WHAT YOU WILL DO: The lines from the start of the data through the line with "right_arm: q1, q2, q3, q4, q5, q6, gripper" are to be returned verbatim; all later lines are to be omitted.

Dataset records:
+ + + +

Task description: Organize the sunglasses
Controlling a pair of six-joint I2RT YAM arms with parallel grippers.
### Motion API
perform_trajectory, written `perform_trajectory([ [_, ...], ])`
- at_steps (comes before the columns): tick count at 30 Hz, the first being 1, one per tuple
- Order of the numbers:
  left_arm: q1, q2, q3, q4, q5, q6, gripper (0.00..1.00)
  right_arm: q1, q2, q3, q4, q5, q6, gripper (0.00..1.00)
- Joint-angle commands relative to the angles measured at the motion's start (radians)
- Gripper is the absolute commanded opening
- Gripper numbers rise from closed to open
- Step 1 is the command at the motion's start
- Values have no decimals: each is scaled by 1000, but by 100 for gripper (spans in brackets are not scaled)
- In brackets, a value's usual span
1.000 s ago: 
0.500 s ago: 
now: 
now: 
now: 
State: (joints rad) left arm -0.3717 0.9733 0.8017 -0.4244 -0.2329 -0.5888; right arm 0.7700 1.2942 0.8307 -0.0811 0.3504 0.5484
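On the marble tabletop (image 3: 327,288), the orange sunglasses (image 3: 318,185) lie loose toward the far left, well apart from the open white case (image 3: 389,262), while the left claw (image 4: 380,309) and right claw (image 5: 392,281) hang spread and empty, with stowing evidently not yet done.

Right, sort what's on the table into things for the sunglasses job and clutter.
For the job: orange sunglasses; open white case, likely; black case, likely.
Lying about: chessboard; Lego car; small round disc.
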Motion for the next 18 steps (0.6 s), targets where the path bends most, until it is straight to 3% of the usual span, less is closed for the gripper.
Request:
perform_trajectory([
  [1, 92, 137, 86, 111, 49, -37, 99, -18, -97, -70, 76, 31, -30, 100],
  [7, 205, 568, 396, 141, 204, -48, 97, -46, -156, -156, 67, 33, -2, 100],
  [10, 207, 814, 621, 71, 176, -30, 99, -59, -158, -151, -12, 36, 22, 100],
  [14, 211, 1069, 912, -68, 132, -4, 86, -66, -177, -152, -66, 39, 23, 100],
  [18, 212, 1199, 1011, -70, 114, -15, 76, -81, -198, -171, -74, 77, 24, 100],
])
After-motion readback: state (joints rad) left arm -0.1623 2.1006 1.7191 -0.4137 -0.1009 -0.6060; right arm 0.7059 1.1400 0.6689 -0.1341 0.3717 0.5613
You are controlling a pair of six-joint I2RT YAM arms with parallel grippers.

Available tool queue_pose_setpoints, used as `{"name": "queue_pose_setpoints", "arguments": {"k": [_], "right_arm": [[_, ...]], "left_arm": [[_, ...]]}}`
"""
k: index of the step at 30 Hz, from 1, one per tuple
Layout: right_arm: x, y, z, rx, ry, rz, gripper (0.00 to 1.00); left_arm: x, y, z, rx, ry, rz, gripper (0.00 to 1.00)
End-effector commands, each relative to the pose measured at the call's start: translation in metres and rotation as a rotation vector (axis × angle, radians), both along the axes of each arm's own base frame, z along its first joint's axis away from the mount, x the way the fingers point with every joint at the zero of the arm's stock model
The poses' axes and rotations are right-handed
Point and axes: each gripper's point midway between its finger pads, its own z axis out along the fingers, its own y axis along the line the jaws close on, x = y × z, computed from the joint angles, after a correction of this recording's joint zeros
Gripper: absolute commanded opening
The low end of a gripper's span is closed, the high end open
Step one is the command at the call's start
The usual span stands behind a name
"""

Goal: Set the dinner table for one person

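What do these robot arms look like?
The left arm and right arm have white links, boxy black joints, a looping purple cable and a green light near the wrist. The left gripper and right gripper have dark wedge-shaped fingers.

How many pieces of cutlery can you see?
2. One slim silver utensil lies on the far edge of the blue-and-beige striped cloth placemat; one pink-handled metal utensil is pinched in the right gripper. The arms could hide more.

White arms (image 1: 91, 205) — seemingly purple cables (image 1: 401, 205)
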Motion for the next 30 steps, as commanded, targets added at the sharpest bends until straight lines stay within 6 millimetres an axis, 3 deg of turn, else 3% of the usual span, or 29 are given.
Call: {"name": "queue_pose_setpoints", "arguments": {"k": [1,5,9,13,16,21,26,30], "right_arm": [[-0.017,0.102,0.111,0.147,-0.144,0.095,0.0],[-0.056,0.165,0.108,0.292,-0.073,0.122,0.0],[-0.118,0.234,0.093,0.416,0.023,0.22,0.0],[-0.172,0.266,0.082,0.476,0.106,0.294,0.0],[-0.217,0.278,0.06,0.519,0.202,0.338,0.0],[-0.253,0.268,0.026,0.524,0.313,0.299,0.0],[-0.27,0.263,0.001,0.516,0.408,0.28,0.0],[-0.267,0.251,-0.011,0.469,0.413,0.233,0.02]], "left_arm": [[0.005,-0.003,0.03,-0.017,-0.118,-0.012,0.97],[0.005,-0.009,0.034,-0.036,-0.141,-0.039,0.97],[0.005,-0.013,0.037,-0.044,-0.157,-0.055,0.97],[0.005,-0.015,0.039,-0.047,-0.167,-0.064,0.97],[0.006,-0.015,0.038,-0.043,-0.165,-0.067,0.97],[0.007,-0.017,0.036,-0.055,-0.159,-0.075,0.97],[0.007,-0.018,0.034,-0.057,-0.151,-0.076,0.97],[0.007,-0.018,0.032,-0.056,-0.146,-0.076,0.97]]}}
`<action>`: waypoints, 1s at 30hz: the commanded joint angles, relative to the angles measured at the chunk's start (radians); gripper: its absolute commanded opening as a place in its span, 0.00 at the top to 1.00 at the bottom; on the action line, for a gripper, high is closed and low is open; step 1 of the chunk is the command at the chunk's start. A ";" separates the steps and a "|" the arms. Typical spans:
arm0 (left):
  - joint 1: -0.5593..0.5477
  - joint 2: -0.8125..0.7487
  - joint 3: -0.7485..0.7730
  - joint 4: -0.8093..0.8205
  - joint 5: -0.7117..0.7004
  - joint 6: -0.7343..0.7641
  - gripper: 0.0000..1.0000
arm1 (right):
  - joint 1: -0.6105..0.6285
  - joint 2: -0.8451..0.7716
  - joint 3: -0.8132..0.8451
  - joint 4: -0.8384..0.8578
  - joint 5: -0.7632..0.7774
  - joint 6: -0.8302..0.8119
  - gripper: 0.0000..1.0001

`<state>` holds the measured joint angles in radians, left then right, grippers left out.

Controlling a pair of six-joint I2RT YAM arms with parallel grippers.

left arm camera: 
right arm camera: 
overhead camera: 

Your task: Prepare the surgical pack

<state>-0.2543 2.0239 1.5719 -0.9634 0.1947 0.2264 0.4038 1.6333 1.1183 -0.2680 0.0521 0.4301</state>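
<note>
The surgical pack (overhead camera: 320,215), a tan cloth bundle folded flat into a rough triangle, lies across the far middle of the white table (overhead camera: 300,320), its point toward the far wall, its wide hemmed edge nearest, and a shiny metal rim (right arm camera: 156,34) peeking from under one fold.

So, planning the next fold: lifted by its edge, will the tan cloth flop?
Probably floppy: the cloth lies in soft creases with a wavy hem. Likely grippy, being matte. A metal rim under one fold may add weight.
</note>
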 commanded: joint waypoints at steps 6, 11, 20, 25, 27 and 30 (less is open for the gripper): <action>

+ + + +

TASK RESULT:
Task description: Organize the sunglasses
Controlling a pair of six-joint I2RT YAM arms with parallel grippers.
### Motion API
perform_trajectory, written `perform_trajectory([ [_, ...], ])`
- at_steps (comes before the columns): tick count at 30 Hz, the first being 1, one per tuple
- Order of the numbers:
  left_arm: q1, q2, q3, q4, q5, q6, gripper (0.00..1.00)
  right_arm: q1, q2, q3, q4, q5, q6, gripper (0.00..1.00)

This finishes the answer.